23-28 June 2019
Collegium Maius
Europe/Warsaw timezone

The EXPLORER Project: Total-Body Positron Emission Tomography

27 Jun 2019, 08:30
35m
Collegium Maius

Collegium Maius

Jagiellońska 15 Street, Kraków
invited talk Thursday

Speaker

Simon Cherry (University of California, Davis)

Description

Positron emission tomography (PET) scanners generate in vivo images of radiolabeled pharmaceutical distribution and kinetics, providing a powerful window into metabolism and physiology. However, current PET scanners for humans cover only 20-25 cm of the body axially at any one time, which leads to long scan times, relatively high radiation dose, poor signal quality and largely limits their ability to kinetically model radiotracer distribution to single organs of the body. The goal of the EXPLORER project, which was first conceived of in 2005, was to develop the world’s first total-body PET/CT scanner that covers the entire body at once and offers the promise of a step-change in molecular imaging research and clinical practice.

Construction of the EXPLORER scanner, consisting of over 500,000 individual detector elements and more than 50,000 photosensors and channels of electronics, was recently completed. The scanner has a total axial field of view of 194 cm, and a bore diameter of 76 cm with a reconstructed spatial resolution better than 3 mm, a time-of-flight resolution of 430 psecs and also incorporates a high-performance CT scanner (80 detector-row, 160 slice) for anatomic registration.

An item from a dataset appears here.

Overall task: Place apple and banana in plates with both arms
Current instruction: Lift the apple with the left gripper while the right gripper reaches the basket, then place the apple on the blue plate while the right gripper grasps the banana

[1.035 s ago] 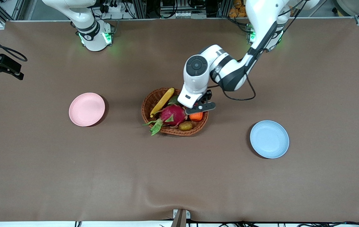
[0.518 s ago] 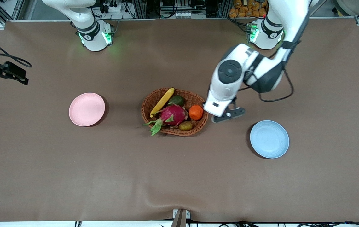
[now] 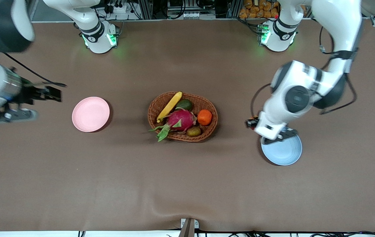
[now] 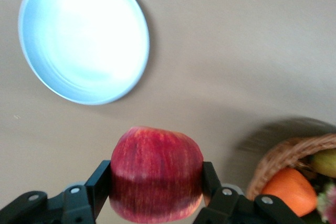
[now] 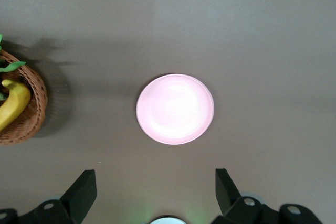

First human applications of the scanner have already demonstrated the ability to acquire extremely high-quality images with standard acquisition protocols, the ability to image very fast (tomographic images of the entire human body in as little as 1 second), and the ability to acquire diagnostic quality images with less than 1/10th the standard radiation dose. The first total-body dynamic studies in which the distribution of a radiolabeled compound is followed in every tissue and organ of the body from the time of injection also will be presented. The world’s first EXPLORER scanner has been installed at UC Davis where it will be used both for biomedical research and clinical studies.